This information is very low-level and could be hard to understand for newcomers. So feel free to read about it later.

In this section, complex and unconventional typed language binary (TL-B) structures are analyzed. To get started, we recommend reading this documentation first to become more familiar with the topic.

tlb structure

Either

left$0 {X:Type} {Y:Type} value:X = Either X Y;
right$1 {X:Type} {Y:Type} value:Y = Either X Y;

The Either type is used when one of two resulting types are possible. In this case, the type choice depends on the prefix bit shown. If the prefix bit is 0, the left type is serialized, while if the 1 prefix bit is used, the right one is serialized.

It is used, for example, when serializing messages, when the body is either part of the main cell or linked to another cell.

Maybe

nothing$0 {X:Type} = Maybe X;
just$1 {X:Type} value:X = Maybe X;

The Maybe type is used in conjunction with optional values. In these instances, if the first bit is 0, the value itself is not serialized (and is actually skipped), while if the value is 1, it is serialized.

Both

pair$_ {X:Type} {Y:Type} first:X second:Y = Both X Y;

The Both type variation is used only in conjunction with normal pairs, whereby both types are serialized, one after the other, without conditions.

Unary

The Unary functional type is commonly used for dynamic sizing in structures such as hml_short.

Unary presents two main options:

unary_zero$0 = Unary ~0;
unary_succ$1 {n:#} x:(Unary ~n) = Unary ~(n + 1);

Unary serialization

Generally, using the unary_zero variation is quite simple: if the first bit is 0, then the result of whole Unary deserialization is 0.

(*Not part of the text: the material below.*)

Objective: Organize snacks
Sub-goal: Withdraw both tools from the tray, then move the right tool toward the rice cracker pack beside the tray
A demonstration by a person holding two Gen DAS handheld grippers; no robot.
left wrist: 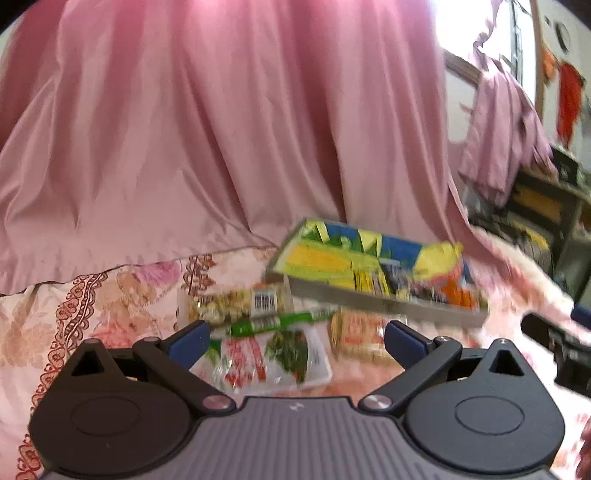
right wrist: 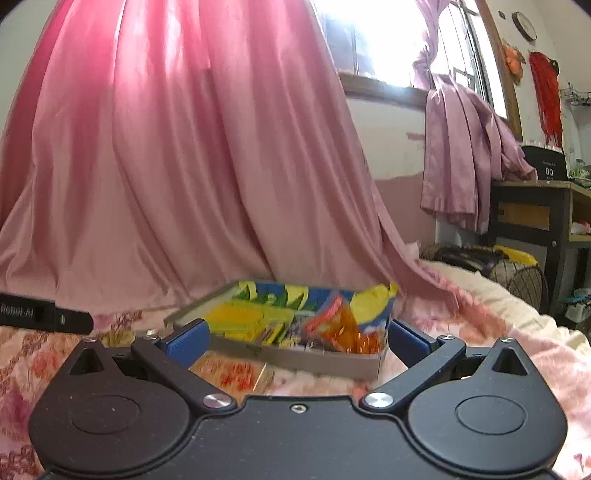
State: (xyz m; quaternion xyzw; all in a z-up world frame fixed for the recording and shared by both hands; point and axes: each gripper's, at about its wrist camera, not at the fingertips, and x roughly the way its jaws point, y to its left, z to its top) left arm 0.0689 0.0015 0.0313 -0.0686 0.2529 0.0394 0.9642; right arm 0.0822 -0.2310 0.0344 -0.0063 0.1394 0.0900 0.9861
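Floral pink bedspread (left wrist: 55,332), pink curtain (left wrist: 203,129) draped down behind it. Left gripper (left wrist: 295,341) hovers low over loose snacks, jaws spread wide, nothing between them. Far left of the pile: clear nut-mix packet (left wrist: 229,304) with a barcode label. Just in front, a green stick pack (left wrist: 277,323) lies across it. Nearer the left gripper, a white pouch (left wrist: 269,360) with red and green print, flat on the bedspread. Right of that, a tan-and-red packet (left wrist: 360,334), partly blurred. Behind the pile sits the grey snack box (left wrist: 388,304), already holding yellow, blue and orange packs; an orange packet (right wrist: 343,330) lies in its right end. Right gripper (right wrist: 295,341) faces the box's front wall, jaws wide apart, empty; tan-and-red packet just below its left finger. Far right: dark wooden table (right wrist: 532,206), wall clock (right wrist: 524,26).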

That said, the unary_succ variation is more complex because it is loaded recursively and possesses a value of ~(n + 1). This means it sequentially calls itself until it reaches unary_zero. In other words, the desired value will be equal to the number of units in a row.

For instance, let's analyze serialization of the bitstring 110.

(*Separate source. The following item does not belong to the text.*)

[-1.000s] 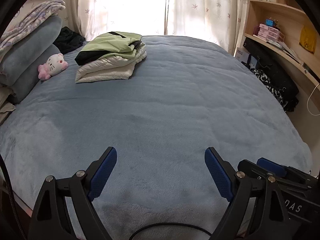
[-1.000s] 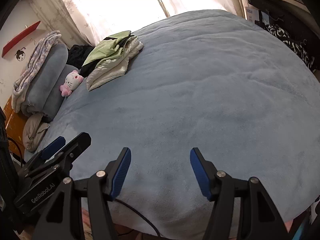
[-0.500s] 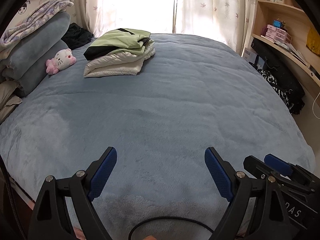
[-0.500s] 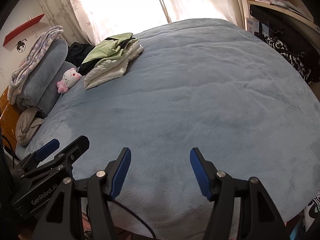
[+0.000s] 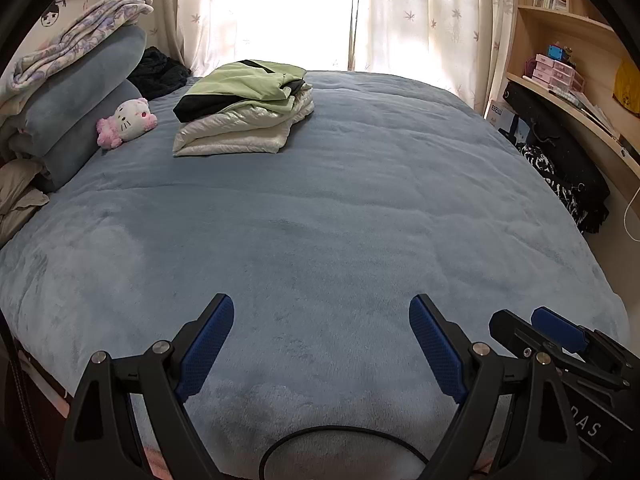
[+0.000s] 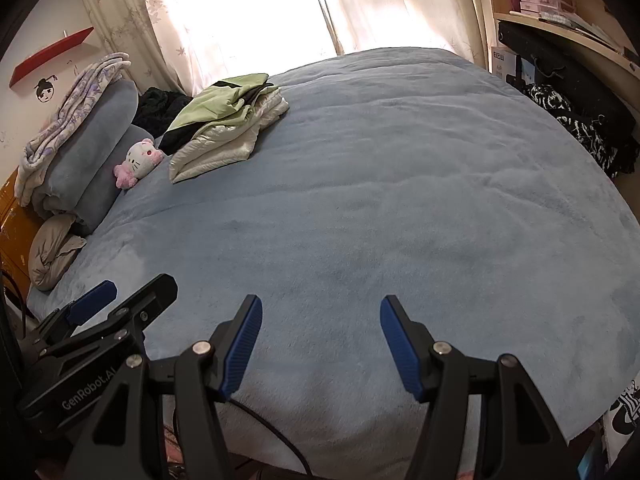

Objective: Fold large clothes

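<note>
Folded clothes: one stack on the far left part of the bed; a green garment with black trim lies on top, a shiny white padded garment beneath.
Bed: covered with a blue plush blanket; the near and middle areas are bare.
Left gripper: jaws spread wide, nothing between the blue pads; held above the near edge of the bed, well apart from the stack.
Right gripper: jaws apart, nothing between them; held above the near edge, just beside the left gripper.
Plush toy: white and pink, lying near the stack, against the grey pillows.
Curtains: pale, leaf-patterned, behind the bed.
Shelves: wooden, right of the bed.
</note>
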Tool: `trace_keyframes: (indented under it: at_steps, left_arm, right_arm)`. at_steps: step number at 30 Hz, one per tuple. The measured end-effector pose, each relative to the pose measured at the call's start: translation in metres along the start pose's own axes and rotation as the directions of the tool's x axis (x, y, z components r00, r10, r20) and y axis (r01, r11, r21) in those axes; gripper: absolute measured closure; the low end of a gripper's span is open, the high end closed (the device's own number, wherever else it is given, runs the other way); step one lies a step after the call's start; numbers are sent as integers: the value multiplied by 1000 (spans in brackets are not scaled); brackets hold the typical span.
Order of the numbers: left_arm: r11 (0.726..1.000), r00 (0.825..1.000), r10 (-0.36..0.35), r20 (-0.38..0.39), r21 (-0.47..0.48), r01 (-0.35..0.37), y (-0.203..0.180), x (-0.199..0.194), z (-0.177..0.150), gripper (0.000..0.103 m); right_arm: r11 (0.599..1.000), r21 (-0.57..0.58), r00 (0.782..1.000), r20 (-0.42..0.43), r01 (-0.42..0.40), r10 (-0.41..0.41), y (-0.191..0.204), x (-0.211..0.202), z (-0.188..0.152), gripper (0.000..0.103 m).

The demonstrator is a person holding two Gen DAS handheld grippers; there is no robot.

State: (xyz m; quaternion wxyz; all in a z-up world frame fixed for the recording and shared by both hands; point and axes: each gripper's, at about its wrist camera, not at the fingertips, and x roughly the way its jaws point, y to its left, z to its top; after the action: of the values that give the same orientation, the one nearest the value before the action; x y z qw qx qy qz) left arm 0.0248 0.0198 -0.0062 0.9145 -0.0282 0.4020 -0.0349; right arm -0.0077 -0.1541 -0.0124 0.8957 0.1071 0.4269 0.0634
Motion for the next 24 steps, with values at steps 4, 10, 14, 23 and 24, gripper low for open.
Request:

The call chain will be as follows:

unary_succ$1 -> unary_succ$1 -> unary_zero$0

Once we reach unary_zero, the value is returned to the end of a serialized bitstring similarly to a recursive function call.

Now, to understand the result more clearly, let's retrieve the return value path, which is displayed as follows:

0 -> ~(0 + 1) -> ~(1 + 1) -> 2, that means we serialized 110 in Unary 2.

Unary deserialization

Suppose we have Foo type:

foo$_  u:(Unary 2) = Foo;

According said above, Foo will be deserialized into:



foo u:(unary_succ x:(unary_succ x:(unnary_zero)))

Hashmap

The Hashmap complex type is used for storing dict from the FunC smart contract code(dict).

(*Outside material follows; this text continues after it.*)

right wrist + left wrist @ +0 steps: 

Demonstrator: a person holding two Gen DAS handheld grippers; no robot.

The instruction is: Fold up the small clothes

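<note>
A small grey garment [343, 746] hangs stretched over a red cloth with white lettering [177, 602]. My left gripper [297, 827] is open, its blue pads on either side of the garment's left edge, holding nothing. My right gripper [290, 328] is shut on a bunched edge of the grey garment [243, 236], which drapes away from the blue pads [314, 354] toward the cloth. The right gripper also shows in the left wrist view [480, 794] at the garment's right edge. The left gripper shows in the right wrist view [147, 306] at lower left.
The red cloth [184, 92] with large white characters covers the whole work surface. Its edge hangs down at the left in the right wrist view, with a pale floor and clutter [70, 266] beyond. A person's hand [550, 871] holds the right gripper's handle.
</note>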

The following TL-B structures are used to serialize a Hashmap with a fixed key length:

hm_edge#_ {n:#} {X:Type} {l:#} {m:#} label:(HmLabel ~l n) 
{n = (~m) + l} node:(HashmapNode m X) = Hashmap n X;

hmn_leaf#_ {X:Type} value:X = HashmapNode 0 X;
hmn_fork#_ {n:#} {X:Type} left:^(Hashmap n X)
right:^(Hashmap n X) = HashmapNode (n + 1) X;

hml_short$0 {m:#} {n:#} len:(Unary ~n) {n <= m} s:(n * Bit) = HmLabel ~n m;
hml_long$10 {m:#} n:(#<= m) s:(n * Bit) = HmLabel ~n m;
hml_same$11 {m:#} v:Bit n:(#<= m) = HmLabel ~n m;

unary_zero$0 = Unary ~0;
unary_succ$1 {n:#} x:(Unary ~n) = Unary ~(n + 1);

hme_empty$0 {n:#} {X:Type} = HashmapE n X;
hme_root$1 {n:#} {X:Type} root:^(Hashmap n X) = HashmapE n X;

This means the root structure uses HashmapE and either of its two states: including hme_empty or hme_root.

Hashmap parsing example

As an example, consider the following Cell, given in binary form.

1[1] -> {
2[00] -> {
7[1001000] -> {
25[1010000010000001100001001],
25[1010000010000000001101111]
},
28[1011100000000000001100001001]
}
}

This Cell makes use of the HashmapE structure type and possesses an 8-bit key size and its values make use of the uint16 number framework (HashmapE 8 uint16). HashmapE makes use of distinct 3 key types:

1 = 777
17 = 111
128 = 777

To parse this Hashmap, we need to know in advance which structure type to use, either hme_empty or hme_root. This is determined by identifying the correct prefix. The hme empty variation uses one bit 0 (hme_empty$0), while hme root uses one bit 1 (hme_root$1). After reading the first bit, it is determined that it is equal to one (1[1]), meaning it is the hme_root variation.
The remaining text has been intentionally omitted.